• Directions for this task: Reproduce the closing run of lines below verbatim, from the line that contains "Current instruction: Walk" up to and including the final line.
··· The data ···
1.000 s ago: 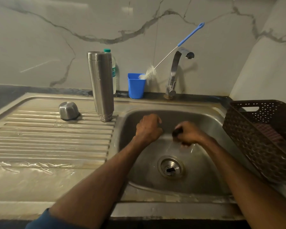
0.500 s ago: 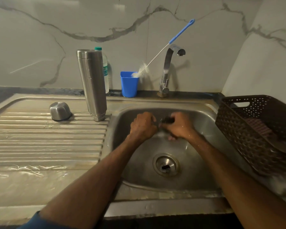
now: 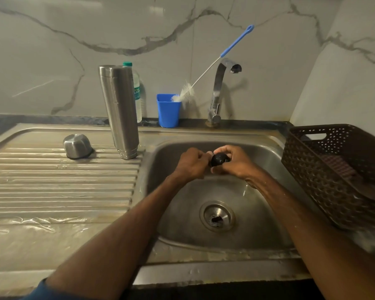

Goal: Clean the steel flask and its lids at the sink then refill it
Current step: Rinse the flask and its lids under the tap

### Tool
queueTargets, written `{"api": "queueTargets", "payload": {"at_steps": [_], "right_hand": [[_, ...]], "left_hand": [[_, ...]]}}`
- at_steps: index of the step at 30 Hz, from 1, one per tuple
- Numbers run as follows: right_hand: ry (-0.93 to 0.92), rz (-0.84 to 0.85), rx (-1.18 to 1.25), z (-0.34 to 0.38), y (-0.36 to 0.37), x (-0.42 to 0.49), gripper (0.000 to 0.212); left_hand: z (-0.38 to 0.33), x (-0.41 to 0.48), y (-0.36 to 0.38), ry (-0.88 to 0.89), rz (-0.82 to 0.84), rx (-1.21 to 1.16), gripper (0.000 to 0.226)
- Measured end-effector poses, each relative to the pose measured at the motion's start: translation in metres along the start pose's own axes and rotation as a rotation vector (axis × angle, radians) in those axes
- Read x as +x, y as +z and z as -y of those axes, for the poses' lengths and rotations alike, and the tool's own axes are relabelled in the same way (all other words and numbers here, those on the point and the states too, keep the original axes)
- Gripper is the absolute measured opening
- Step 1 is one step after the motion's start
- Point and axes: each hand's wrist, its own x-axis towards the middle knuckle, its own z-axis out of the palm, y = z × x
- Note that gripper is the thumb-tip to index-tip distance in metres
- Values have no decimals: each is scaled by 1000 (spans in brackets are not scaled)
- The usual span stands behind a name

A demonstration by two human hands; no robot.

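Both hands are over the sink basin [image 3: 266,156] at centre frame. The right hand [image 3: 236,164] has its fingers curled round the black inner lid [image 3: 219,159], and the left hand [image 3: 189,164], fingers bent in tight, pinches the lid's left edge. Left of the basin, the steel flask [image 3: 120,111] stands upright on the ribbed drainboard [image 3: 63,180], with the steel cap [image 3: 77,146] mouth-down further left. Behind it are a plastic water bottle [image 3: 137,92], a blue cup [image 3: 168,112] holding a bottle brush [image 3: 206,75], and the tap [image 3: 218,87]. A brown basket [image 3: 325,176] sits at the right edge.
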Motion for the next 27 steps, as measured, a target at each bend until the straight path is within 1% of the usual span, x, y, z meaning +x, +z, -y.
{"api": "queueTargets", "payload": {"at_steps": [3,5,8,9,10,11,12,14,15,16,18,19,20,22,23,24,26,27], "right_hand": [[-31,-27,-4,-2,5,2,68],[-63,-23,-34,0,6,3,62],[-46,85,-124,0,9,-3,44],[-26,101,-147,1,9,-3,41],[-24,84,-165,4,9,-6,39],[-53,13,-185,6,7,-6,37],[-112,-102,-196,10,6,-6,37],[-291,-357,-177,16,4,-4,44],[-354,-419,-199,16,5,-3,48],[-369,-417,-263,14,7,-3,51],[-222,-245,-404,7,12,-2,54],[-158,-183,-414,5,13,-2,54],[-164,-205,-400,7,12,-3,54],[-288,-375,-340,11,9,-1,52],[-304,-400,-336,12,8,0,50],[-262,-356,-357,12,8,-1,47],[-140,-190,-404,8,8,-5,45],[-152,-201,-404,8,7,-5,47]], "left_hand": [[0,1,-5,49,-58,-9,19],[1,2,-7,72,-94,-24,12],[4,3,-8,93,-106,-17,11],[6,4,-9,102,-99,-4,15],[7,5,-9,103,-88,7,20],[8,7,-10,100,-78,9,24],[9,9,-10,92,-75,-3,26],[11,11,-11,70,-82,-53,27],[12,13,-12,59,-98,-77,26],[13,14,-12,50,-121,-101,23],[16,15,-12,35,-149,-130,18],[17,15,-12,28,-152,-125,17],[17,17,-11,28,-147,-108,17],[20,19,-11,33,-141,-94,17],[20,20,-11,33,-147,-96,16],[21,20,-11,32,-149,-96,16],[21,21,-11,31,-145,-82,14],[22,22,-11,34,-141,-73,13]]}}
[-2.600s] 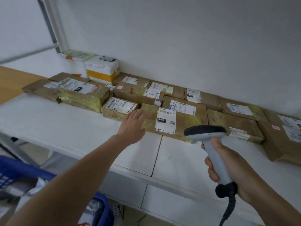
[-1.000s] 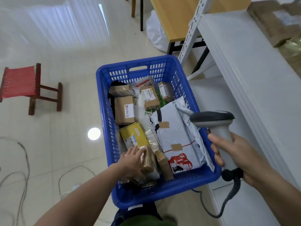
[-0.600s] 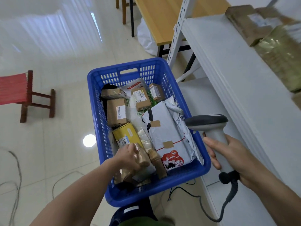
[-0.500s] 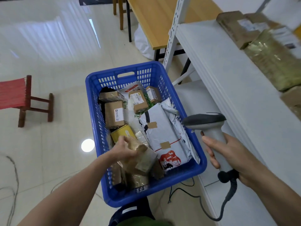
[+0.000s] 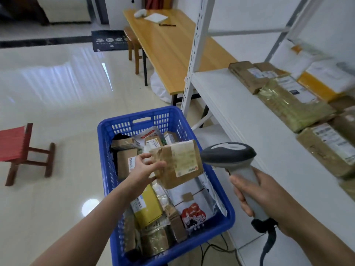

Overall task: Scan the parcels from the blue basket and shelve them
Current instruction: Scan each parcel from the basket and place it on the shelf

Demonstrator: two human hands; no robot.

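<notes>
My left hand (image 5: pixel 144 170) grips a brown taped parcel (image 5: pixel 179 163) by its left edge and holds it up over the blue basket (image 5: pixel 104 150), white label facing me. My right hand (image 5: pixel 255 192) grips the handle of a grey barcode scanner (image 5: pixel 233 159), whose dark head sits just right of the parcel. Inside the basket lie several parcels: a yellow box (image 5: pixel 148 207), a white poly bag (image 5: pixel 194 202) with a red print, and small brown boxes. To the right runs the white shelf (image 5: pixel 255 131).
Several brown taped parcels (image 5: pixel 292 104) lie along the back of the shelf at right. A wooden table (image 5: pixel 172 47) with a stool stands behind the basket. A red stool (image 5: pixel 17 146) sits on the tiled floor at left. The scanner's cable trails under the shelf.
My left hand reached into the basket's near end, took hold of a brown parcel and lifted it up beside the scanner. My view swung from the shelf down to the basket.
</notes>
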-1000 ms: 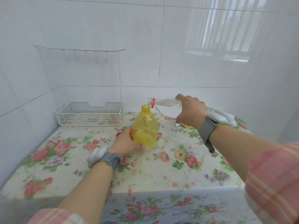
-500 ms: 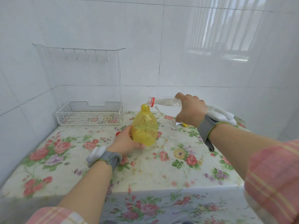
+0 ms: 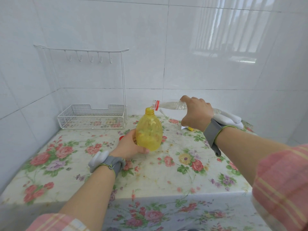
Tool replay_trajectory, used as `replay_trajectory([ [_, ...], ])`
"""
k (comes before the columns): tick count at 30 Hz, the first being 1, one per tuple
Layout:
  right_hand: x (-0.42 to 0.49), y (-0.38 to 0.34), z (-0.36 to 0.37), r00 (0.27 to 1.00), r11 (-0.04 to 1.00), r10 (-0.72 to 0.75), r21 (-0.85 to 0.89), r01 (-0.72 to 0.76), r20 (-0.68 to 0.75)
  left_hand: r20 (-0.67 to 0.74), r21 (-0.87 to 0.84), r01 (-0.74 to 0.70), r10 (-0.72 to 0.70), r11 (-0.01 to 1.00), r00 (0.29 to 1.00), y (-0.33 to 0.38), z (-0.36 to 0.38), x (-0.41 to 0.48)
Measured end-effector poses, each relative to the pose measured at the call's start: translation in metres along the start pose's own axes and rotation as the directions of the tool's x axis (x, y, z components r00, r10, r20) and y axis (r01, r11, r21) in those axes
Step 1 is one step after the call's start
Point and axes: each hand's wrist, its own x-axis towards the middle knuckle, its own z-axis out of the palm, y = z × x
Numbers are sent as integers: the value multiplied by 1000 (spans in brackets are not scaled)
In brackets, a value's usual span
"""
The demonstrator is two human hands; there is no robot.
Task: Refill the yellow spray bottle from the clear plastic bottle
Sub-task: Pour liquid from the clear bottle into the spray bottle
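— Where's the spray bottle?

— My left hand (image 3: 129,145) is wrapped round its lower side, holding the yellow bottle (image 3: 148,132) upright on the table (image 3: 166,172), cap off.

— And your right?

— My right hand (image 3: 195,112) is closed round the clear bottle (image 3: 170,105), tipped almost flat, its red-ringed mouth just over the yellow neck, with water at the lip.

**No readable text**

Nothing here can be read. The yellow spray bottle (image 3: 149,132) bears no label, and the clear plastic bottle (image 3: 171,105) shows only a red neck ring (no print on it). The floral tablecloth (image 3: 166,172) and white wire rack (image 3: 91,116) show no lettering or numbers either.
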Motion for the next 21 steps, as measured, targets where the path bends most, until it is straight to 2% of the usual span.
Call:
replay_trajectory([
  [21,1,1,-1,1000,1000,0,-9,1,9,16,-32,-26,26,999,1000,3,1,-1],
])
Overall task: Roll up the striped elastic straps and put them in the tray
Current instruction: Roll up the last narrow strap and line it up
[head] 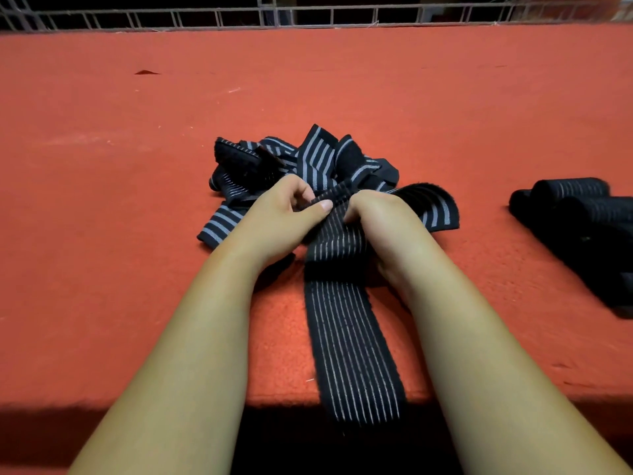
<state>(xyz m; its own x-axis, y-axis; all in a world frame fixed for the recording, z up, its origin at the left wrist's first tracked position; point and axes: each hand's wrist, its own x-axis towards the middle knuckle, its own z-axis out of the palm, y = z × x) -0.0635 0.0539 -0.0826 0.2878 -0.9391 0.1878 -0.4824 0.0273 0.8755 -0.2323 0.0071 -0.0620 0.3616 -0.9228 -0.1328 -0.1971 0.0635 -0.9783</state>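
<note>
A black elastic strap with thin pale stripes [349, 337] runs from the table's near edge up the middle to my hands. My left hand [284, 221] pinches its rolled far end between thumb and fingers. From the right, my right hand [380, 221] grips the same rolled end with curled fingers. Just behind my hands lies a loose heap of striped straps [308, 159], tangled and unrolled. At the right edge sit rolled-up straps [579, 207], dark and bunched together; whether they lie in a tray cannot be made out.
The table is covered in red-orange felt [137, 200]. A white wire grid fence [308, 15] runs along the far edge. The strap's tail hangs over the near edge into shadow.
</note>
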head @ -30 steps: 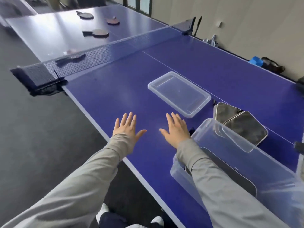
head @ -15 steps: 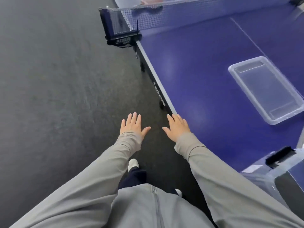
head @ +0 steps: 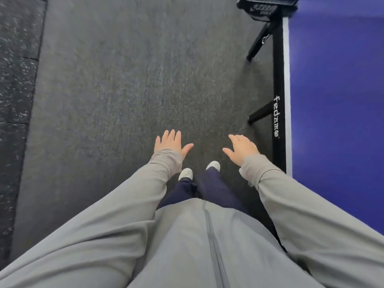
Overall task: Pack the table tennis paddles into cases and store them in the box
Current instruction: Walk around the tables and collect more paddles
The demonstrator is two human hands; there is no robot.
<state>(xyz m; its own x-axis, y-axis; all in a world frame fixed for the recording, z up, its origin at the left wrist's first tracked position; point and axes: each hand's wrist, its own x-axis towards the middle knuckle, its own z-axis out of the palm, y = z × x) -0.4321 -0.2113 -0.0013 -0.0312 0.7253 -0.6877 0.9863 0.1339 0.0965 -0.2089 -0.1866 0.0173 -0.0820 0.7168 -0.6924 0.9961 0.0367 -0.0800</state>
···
• Answer box:
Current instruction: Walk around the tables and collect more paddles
The demonstrator is two human hands; there is no robot.
<state>(xyz m; its own x-axis, y-axis; all in a world frame fixed for the recording, z up, its origin at the left wrist's first tracked position; point and axes: each hand's wrist, its own x-axis towards the middle knuckle, its own z-axis out of the palm, y = z × x) -0.4321 -0.2113 -0.0013 -0.0312 0.7253 -0.6877 0.9863 0.1339 0.0965 -0.2089 -0.1866 0.0173 -0.0820 0.7168 -0.6924 0.9961 0.0367 -0.0800</state>

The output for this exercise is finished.